**WORK INSTRUCTION:**
Looking through the records below, please work out how many lines contain "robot". Give only that number.

**RECORDED INFORMATION:**
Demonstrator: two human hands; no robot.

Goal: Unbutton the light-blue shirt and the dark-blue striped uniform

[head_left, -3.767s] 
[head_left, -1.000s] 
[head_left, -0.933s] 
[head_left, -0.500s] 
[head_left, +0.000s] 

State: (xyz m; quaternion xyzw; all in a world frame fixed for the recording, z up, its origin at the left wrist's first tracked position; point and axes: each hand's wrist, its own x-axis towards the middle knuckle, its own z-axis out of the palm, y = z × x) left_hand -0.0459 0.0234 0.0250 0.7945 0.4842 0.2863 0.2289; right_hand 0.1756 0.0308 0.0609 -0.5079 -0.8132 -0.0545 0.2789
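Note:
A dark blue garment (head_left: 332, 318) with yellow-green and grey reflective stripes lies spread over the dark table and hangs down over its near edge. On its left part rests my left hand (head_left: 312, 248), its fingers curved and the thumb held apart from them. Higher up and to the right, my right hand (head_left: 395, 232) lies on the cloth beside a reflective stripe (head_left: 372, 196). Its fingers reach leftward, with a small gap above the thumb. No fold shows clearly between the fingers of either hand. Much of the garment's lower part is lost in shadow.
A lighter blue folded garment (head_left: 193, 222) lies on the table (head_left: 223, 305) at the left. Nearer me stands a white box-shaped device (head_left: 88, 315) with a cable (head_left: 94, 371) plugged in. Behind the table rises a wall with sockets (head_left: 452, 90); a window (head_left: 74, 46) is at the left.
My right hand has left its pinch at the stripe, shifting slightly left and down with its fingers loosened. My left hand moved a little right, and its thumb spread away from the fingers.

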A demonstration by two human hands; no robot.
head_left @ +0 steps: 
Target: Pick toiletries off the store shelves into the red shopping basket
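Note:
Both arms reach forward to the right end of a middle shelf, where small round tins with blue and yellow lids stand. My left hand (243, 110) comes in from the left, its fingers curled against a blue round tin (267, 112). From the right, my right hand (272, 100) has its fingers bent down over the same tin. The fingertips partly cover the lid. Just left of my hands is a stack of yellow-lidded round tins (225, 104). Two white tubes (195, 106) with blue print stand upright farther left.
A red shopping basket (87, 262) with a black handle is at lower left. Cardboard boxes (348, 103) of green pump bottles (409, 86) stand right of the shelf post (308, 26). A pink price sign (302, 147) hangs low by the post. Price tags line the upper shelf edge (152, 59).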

**OUTPUT OF THE EXERCISE:**
2